The White House approached the network about coming to film Bush, who is eager to cultivate an image as a sportsman with the millions of voters who hunt and fish.
Remember, this is the same guy who refers to himself as a “War President”, and has used the seriousness of 9-11 and the Iraq conflict for political expediency. And while soldiers are off dying in the war that he created, he’s hanging out at the ranch, television cameras in tow. It could be argued that the President’s location didn’t really matter when bullets started to fly in Fallujah. But this is one instance where impressions count. And by spending so much of his time back in Texas, Bush gives the impression that he’s not taking the job as seriously as he should be. Not that anything in his history suggests that kind of behavior, of course.

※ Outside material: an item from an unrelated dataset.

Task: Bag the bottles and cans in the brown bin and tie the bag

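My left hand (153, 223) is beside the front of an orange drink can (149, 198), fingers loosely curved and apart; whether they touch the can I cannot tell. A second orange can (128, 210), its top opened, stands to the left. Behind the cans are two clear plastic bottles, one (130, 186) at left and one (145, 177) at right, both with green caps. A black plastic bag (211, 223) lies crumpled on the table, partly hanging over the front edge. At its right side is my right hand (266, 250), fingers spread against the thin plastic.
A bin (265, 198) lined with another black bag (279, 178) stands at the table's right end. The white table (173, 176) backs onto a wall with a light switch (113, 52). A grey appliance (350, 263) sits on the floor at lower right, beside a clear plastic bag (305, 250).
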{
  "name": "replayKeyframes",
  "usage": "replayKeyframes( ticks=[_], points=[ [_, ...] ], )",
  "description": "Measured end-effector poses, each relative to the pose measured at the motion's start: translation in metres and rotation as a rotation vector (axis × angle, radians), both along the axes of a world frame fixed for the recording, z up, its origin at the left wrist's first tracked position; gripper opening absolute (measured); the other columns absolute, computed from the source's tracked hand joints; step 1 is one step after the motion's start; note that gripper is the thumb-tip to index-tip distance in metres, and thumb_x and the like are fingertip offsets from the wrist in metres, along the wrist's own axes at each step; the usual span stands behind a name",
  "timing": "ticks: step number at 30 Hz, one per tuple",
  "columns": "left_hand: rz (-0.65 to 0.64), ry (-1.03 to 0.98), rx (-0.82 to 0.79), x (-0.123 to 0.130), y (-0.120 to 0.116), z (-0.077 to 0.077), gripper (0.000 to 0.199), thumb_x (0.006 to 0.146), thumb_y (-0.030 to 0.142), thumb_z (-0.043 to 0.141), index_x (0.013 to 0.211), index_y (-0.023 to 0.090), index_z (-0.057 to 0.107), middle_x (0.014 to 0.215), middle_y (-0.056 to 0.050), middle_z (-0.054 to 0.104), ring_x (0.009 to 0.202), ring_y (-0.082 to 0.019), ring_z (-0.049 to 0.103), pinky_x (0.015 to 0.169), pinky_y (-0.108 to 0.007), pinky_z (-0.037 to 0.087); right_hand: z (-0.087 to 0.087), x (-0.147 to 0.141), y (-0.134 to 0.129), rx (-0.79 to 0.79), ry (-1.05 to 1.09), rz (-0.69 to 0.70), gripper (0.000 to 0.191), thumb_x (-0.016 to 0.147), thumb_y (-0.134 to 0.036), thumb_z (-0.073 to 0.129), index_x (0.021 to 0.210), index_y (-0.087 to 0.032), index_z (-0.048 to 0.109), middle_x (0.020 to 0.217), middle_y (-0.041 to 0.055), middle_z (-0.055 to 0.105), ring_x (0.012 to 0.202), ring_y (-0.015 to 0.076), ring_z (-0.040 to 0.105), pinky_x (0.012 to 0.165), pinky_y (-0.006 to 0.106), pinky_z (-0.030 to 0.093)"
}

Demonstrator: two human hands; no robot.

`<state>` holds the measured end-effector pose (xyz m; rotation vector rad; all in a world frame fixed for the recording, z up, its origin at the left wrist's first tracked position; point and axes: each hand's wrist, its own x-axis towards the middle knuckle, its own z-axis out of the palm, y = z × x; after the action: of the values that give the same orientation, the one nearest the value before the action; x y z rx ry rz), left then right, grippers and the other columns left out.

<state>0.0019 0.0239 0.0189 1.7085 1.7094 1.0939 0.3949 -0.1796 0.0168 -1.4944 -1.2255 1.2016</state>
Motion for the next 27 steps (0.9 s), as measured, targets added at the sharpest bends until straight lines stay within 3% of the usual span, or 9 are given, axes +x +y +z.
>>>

The response from the Bush people? White House Communication Director Dan Bartlett tried to take a shot at John Kerry by claiming that at least Bush was “not skiing”. I guess that skiing is an elitist activity nowadays, like drinking a latté or driving a Volvo. But there’s a big difference here: John Kerry is not the President of the United States. George Bush is.
Enough is enough. In a normal employment relationship, the worker gets canned for not showing up to his job. Isn’t it about time we set the same standards for the highest office in the land?